Keep only the lines of the data below that contain "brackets", and copy them.

Data entries:
● ● ● ●

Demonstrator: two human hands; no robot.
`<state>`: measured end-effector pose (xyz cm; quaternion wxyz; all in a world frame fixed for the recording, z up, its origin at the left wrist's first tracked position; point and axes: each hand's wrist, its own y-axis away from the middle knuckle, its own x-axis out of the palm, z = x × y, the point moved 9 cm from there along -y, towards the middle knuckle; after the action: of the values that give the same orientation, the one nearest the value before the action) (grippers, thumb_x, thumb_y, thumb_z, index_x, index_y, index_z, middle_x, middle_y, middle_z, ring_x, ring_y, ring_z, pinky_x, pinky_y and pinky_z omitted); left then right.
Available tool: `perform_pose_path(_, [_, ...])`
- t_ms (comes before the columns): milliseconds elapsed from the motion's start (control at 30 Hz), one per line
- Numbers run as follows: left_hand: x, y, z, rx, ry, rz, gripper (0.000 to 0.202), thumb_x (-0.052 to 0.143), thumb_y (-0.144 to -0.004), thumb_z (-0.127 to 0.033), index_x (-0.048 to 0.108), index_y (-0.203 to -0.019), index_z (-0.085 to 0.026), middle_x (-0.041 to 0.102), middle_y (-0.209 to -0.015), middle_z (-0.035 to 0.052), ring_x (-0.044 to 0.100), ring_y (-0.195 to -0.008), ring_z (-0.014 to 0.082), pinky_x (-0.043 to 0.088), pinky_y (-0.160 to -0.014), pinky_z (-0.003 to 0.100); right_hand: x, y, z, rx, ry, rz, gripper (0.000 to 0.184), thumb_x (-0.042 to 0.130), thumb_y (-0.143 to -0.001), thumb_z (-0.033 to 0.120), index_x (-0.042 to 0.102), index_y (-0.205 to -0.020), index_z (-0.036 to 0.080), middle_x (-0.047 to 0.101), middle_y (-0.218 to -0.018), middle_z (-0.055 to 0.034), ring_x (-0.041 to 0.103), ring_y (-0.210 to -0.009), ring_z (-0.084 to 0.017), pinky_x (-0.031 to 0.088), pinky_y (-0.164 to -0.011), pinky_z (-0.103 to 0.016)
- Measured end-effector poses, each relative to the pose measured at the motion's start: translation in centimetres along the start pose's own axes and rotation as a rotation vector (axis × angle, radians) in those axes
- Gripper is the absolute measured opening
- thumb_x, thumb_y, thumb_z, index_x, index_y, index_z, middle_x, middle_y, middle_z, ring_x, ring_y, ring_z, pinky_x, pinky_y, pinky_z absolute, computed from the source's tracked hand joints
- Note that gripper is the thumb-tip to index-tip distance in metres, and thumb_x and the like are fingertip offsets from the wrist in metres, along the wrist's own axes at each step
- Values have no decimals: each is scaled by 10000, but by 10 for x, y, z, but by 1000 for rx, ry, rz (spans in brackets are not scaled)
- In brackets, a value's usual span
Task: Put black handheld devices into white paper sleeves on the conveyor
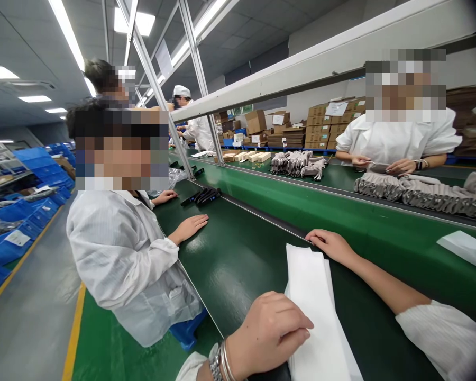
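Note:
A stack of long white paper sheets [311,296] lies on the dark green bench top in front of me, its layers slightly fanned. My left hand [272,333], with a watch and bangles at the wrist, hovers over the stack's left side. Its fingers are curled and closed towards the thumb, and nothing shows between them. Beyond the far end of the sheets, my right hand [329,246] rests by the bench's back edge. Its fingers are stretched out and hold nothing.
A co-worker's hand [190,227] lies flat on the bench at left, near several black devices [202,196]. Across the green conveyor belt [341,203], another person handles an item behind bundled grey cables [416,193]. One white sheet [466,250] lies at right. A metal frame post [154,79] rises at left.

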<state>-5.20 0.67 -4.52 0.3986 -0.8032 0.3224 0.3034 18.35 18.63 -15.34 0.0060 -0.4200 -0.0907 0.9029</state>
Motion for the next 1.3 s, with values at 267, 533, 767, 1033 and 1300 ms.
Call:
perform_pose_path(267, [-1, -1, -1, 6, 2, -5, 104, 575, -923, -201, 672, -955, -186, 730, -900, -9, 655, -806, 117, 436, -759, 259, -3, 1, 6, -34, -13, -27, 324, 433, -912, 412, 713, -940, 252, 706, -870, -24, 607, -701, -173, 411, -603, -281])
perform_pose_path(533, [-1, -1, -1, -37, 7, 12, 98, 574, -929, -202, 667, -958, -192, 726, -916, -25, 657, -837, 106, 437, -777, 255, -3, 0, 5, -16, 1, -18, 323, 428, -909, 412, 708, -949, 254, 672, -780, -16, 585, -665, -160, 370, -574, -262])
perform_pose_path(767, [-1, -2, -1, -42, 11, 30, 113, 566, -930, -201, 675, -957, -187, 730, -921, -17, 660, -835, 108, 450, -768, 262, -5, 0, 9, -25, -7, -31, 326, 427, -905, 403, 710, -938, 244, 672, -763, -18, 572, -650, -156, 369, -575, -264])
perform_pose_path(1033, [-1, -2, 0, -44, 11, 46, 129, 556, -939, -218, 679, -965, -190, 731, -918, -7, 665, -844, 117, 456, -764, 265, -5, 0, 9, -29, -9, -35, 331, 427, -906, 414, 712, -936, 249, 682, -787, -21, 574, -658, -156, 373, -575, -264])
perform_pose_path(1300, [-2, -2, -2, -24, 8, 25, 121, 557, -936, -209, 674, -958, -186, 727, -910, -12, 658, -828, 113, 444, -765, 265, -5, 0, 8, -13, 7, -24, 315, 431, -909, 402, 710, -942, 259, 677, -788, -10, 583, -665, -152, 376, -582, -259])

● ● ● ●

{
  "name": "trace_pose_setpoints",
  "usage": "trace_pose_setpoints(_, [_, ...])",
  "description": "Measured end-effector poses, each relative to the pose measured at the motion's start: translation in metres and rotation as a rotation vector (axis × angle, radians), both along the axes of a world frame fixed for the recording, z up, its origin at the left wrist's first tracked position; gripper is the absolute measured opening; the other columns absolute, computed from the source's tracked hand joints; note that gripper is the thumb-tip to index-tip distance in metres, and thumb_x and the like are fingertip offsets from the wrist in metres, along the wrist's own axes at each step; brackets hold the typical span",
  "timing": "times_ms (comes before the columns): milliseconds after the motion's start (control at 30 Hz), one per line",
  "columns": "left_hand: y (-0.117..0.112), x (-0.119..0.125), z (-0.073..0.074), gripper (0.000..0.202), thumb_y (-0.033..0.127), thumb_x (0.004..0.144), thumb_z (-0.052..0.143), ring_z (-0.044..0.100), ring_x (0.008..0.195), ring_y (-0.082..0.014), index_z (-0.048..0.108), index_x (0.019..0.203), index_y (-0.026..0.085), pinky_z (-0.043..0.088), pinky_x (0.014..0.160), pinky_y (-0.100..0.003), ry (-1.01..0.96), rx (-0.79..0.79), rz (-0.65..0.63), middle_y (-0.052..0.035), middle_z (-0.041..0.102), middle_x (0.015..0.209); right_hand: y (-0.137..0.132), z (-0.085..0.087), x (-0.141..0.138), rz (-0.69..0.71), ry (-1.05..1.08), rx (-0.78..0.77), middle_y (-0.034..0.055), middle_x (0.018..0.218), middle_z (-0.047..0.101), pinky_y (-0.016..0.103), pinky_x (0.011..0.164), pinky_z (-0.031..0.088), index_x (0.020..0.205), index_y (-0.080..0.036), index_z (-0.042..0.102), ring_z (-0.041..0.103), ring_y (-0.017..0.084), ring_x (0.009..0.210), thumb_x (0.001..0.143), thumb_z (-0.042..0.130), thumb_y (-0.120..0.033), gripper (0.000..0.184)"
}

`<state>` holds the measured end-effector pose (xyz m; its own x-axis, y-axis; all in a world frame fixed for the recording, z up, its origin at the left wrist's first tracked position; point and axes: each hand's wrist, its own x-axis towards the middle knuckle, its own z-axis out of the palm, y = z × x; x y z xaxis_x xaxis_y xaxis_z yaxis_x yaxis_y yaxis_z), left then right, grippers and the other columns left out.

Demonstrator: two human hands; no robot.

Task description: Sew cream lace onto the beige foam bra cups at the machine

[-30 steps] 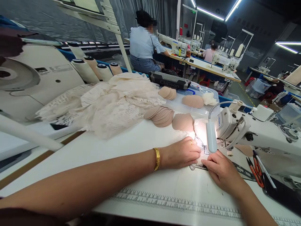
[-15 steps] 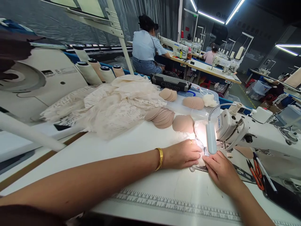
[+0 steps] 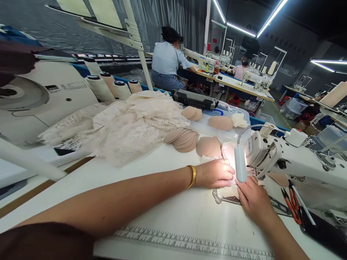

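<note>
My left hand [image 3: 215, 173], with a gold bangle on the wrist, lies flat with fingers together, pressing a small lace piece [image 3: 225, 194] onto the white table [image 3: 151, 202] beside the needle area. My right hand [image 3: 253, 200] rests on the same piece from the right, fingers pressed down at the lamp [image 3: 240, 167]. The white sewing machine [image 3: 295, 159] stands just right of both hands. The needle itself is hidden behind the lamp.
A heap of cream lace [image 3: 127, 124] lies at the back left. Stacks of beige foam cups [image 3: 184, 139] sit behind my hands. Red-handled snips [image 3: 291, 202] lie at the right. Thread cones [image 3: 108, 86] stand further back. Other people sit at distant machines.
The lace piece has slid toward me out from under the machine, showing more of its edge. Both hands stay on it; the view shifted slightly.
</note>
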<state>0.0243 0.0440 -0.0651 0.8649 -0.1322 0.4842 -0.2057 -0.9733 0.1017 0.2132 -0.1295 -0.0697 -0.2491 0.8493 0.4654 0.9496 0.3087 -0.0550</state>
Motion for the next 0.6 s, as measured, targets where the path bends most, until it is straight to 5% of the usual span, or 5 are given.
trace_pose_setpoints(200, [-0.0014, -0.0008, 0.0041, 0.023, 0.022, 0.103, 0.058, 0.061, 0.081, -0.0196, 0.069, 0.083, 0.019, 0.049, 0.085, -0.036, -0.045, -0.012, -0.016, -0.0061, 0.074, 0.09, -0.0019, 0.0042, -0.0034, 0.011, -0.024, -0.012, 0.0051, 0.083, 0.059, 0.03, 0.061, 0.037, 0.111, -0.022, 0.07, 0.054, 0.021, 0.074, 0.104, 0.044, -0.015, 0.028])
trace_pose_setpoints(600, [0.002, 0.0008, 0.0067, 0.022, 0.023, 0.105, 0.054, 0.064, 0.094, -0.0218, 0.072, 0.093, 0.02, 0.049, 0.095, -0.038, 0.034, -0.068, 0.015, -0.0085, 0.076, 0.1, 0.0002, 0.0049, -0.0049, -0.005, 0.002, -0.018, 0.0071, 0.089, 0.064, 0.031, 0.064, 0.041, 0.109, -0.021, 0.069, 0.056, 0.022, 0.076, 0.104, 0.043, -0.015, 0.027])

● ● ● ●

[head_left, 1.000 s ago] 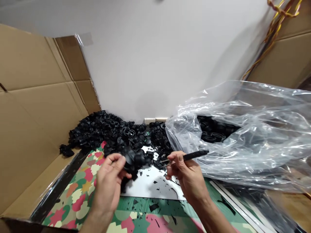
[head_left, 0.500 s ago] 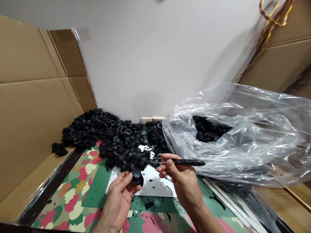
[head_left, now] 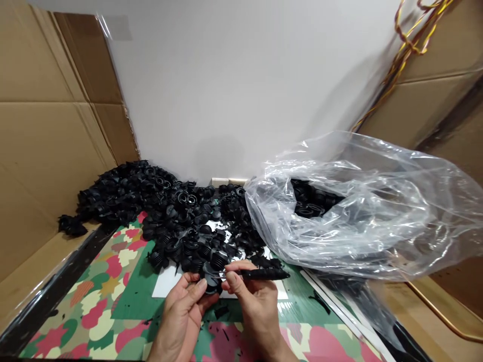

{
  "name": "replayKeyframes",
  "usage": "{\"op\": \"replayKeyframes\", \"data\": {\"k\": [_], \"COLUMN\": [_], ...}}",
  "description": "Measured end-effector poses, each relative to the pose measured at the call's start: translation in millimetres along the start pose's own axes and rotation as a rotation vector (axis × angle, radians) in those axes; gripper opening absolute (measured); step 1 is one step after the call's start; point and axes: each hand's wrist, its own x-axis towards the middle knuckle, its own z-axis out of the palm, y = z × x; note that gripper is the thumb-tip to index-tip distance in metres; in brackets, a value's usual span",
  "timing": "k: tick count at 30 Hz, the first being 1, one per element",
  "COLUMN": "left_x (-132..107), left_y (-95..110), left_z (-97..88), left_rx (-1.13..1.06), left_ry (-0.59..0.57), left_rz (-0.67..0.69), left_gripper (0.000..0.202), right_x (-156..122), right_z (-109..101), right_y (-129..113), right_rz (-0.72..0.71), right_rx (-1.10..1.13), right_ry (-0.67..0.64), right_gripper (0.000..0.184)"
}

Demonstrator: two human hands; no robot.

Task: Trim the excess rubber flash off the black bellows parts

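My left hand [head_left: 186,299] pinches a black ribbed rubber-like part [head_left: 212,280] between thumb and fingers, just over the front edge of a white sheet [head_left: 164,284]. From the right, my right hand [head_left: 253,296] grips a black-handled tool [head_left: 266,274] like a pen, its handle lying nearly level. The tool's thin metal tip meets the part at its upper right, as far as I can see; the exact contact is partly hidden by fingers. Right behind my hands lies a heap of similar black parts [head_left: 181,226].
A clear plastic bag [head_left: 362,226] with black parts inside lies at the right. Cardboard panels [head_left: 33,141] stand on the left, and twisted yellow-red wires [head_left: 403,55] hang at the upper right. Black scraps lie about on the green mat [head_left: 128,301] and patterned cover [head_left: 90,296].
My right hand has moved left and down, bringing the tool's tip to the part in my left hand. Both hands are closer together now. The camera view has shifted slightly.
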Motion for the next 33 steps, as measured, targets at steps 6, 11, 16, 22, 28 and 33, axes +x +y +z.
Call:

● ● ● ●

Written answer:
- Values have no decimals: each is scaled by 10000, but by 10 for x, y, z, but by 1000 for rx, ry, rz (spans in brackets are not scaled)
- In brackets, a value's usual span
  "description": "Measured end-effector poses, each relative to the pose measured at the motion's start: translation in metres and rotation as a rotation vector (axis × angle, radians), both along the axes of a world frame fixed for the recording, z up, its origin at the left wrist's first tracked position; gripper is the absolute measured opening; the other columns absolute, computed from the source's tracked hand joints; note that gripper is the thumb-tip to index-tip distance in metres, and thumb_x and the like are fingertip offsets from the wrist in metres, along the wrist's own axes at each step; brackets hold the typical span",
  "description": "Measured end-effector poses, each relative to the pose measured at the call's start: translation in millimetres along the start pose's own axes and rotation as a rotation vector (axis × angle, radians) in those axes; gripper opening absolute (measured); step 1 is one step after the call's start; point and axes: each hand's wrist, its own x-axis towards the middle knuckle, its own z-axis out of the palm, y = z × x; note that gripper is the thumb-tip to index-tip distance in metres; in brackets, a value's usual span",

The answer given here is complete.